Activity> Your answer should be an exact copy of the data.
━━━ Source information ━━━
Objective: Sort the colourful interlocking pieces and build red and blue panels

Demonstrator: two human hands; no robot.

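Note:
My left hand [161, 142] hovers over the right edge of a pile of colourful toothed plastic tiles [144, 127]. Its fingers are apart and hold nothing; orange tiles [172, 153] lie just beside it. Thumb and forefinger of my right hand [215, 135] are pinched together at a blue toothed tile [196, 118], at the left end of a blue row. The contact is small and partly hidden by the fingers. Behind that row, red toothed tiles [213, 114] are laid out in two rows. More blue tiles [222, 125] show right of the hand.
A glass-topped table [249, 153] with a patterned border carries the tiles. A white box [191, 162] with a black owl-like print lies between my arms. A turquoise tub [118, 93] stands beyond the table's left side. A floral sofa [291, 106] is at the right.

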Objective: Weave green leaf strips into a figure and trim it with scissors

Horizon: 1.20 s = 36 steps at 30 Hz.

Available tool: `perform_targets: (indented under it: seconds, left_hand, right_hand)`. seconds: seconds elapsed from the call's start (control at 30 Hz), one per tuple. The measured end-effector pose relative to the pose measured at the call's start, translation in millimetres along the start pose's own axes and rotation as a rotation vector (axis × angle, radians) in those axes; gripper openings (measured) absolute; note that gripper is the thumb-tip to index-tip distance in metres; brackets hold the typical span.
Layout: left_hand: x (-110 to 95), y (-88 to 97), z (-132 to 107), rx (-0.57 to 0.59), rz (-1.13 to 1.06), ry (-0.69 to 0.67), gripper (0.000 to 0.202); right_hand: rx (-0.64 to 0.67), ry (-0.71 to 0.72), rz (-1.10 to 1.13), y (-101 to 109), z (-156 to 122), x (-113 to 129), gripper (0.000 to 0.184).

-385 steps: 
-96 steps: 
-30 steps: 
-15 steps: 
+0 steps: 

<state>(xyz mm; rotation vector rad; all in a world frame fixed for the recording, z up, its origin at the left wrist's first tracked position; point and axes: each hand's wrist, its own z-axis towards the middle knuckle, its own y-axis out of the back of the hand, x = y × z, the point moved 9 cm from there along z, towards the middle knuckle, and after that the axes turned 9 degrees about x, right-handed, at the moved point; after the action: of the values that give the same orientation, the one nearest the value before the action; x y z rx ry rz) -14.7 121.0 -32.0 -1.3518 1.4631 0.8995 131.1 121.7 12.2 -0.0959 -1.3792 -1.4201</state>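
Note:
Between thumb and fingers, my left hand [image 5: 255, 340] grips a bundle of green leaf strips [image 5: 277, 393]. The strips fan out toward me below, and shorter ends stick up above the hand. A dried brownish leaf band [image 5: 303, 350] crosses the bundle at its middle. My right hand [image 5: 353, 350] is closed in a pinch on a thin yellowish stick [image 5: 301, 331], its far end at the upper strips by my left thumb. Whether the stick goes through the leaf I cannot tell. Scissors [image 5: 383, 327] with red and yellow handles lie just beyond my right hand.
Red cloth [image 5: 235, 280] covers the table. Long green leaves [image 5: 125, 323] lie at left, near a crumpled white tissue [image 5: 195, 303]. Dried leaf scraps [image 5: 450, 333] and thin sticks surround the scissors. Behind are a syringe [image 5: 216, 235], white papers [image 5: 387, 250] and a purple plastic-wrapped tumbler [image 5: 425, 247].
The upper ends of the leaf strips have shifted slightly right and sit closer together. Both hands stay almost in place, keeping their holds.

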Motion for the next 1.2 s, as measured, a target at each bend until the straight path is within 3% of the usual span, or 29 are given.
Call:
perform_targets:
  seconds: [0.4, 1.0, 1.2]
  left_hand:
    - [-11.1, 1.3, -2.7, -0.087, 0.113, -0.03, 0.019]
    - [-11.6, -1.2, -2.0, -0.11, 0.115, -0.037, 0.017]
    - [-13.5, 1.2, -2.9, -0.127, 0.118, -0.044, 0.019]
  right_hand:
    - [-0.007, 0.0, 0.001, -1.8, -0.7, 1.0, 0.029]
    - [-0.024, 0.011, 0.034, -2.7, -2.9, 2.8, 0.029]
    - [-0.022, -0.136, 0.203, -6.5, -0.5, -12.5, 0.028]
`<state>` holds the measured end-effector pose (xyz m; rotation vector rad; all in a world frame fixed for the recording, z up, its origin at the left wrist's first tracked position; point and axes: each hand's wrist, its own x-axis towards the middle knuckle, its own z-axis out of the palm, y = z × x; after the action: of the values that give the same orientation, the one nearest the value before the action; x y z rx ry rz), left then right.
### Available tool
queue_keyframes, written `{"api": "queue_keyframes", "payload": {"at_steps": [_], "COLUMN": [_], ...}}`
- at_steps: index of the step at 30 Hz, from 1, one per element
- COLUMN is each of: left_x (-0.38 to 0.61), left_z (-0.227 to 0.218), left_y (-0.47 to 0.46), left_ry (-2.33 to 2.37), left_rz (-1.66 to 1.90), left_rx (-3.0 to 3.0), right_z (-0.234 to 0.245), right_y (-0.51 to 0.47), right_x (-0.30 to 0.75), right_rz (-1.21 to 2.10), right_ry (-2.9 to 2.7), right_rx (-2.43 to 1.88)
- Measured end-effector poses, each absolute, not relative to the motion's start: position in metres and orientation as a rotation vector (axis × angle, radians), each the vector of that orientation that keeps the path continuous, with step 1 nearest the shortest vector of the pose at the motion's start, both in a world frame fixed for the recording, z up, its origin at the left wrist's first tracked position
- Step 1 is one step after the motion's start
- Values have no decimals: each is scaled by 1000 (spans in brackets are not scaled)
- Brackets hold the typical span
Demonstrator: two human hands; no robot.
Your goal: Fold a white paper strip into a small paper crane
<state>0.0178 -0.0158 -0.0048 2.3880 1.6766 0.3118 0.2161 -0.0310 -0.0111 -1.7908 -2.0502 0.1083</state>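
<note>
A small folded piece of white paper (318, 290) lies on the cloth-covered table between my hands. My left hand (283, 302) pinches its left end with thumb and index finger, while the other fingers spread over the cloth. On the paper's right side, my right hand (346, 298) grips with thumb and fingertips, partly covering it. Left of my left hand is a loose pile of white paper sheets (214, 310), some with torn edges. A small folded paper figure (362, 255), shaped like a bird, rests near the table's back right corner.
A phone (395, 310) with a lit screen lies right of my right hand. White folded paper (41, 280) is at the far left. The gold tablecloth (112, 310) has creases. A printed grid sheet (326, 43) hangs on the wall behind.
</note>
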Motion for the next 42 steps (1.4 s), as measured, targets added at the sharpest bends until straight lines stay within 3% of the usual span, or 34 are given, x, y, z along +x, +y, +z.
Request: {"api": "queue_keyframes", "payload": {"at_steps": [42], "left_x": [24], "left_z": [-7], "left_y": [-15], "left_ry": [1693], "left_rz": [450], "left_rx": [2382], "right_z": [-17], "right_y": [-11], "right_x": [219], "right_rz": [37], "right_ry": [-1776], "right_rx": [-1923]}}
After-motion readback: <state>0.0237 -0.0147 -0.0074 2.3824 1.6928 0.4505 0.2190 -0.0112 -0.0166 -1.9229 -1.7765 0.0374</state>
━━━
Written answer>
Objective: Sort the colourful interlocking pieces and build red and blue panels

Demonstrator: two human hands; no robot.

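Note:
My left hand [161, 142] hovers over the right edge of a pile of colourful toothed plastic tiles [144, 127]. Its fingers are apart and hold nothing; orange tiles [172, 153] lie just beside it. Thumb and forefinger of my right hand [215, 135] are pinched together at a blue toothed tile [196, 118], at the left end of a blue row. The contact is small and partly hidden by the fingers. Behind that row, red toothed tiles [213, 114] are laid out in two rows. More blue tiles [222, 125] show right of the hand.
A glass-topped table [249, 153] with a patterned border carries the tiles. A white box [191, 162] with a black owl-like print lies between my arms. A turquoise tub [118, 93] stands beyond the table's left side. A floral sofa [291, 106] is at the right.
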
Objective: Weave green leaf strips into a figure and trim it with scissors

Horizon: 1.20 s = 36 steps at 30 Hz.

Available tool: `perform_targets: (indented under it: seconds, left_hand, right_hand)`. seconds: seconds elapsed from the call's start (control at 30 Hz), one per tuple. The measured end-effector pose relative to the pose measured at the call's start, translation in millimetres along the start pose's own axes and rotation as a rotation vector (axis × angle, radians) in those axes; gripper openings (measured) absolute; note that gripper is the thumb-tip to index-tip distance in metres; brackets hold the typical span.
Layout: left_hand: x (-110 to 95), y (-88 to 97), z (-132 to 107), rx (-0.57 to 0.59), rz (-1.13 to 1.06), ry (-0.69 to 0.67), gripper (0.000 to 0.202); right_hand: rx (-0.64 to 0.67), ry (-0.71 to 0.72), rz (-1.10 to 1.13), y (-101 to 109), z (-156 to 122), x (-113 to 129), gripper (0.000 to 0.184).

-385 steps: 
-96 steps: 
-30 steps: 
-15 steps: 
+0 steps: 

<state>(xyz mm; rotation vector rad; all in a world frame fixed for the recording, z up, its origin at the left wrist's first tracked position; point and axes: each hand's wrist, its own z-axis towards the middle knuckle, its own y-axis out of the back of the hand, x = y × z, the point moved 9 cm from there along z, towards the middle knuckle, and after that the axes turned 9 degrees about x, right-handed, at the moved point; after the action: of the values that give the same orientation, the one nearest the value before the action; x y z rx ry rz) -14.7 121.0 -32.0 -1.3518 1.4631 0.8995 131.1 121.7 12.2 -0.0959 -1.3792 -1.4201</state>
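Note:
Between thumb and fingers, my left hand [image 5: 255, 340] grips a bundle of green leaf strips [image 5: 277, 393]. The strips fan out toward me below, and shorter ends stick up above the hand. A dried brownish leaf band [image 5: 303, 350] crosses the bundle at its middle. My right hand [image 5: 353, 350] is closed in a pinch on a thin yellowish stick [image 5: 301, 331], its far end at the upper strips by my left thumb. Whether the stick goes through the leaf I cannot tell. Scissors [image 5: 383, 327] with red and yellow handles lie just beyond my right hand.
Red cloth [image 5: 235, 280] covers the table. Long green leaves [image 5: 125, 323] lie at left, near a crumpled white tissue [image 5: 195, 303]. Dried leaf scraps [image 5: 450, 333] and thin sticks surround the scissors. Behind are a syringe [image 5: 216, 235], white papers [image 5: 387, 250] and a purple plastic-wrapped tumbler [image 5: 425, 247].
The upper ends of the leaf strips have shifted slightly right and sit closer together. Both hands stay almost in place, keeping their holds.
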
Motion for the next 1.2 s, as measured, a target at each bend until the straight path is within 3% of the usual span, or 29 are given.
Call:
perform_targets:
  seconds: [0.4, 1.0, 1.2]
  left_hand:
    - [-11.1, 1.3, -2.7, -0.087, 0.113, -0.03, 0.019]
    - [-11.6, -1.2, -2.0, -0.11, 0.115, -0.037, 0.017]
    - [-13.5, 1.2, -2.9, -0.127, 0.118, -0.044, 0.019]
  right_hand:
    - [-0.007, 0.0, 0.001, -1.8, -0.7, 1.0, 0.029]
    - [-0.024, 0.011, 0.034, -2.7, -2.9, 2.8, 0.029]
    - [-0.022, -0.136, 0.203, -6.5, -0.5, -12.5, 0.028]
`<state>` holds the measured end-effector pose (xyz m; rotation vector rad; all in a world frame fixed for the recording, z up, its origin at the left wrist's first tracked position; point and axes: each hand's wrist, its own x-axis towards the middle knuckle, its own z-axis out of the palm, y = z × x; after the action: of the values that give the same orientation, the one nearest the value before the action; x y z rx ry rz), left then right.
### Available tool
queue_keyframes, written `{"api": "queue_keyframes", "payload": {"at_steps": [_], "COLUMN": [_], ...}}`
- at_steps: index of the step at 30 Hz, from 1, one per element
- COLUMN is each of: left_x (-0.38 to 0.61), left_z (-0.227 to 0.218), left_y (-0.47 to 0.46), left_ry (-2.33 to 2.37), left_rz (-1.66 to 1.90), left_rx (-3.0 to 3.0), right_z (-0.234 to 0.245), right_y (-0.51 to 0.47), right_x (-0.30 to 0.75), right_rz (-1.21 to 2.10), right_ry (-2.9 to 2.7), right_rx (-2.43 to 1.88)
- Measured end-effector poses, each absolute, not relative to the motion's start: position in metres and orientation as a rotation vector (axis × angle, radians), each the vector of that orientation that keeps the path continuous, with step 1 nearest the shortest vector of the pose at the motion's start, both in a world frame fixed for the recording, z up, its origin at the left wrist's first tracked position
- Step 1 is one step after the motion's start
- Values have no decimals: each is scaled by 1000 (spans in brackets are not scaled)
- Brackets hold the typical span
Demonstrator: two human hands; no robot.
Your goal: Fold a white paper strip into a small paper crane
<state>0.0178 -0.0158 -0.0048 2.3880 1.6766 0.3118 0.2161 -0.0310 -0.0111 -1.7908 -2.0502 0.1083</state>
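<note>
A small folded piece of white paper (318, 290) lies on the cloth-covered table between my hands. My left hand (283, 302) pinches its left end with thumb and index finger, while the other fingers spread over the cloth. On the paper's right side, my right hand (346, 298) grips with thumb and fingertips, partly covering it. Left of my left hand is a loose pile of white paper sheets (214, 310), some with torn edges. A small folded paper figure (362, 255), shaped like a bird, rests near the table's back right corner.
A phone (395, 310) with a lit screen lies right of my right hand. White folded paper (41, 280) is at the far left. The gold tablecloth (112, 310) has creases. A printed grid sheet (326, 43) hangs on the wall behind.
</note>
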Motion for the next 42 steps (1.4 s), as measured, targets added at the sharpest bends until straight lines stay within 3% of the usual span, or 34 are given, x, y, z along +x, +y, +z.
Request: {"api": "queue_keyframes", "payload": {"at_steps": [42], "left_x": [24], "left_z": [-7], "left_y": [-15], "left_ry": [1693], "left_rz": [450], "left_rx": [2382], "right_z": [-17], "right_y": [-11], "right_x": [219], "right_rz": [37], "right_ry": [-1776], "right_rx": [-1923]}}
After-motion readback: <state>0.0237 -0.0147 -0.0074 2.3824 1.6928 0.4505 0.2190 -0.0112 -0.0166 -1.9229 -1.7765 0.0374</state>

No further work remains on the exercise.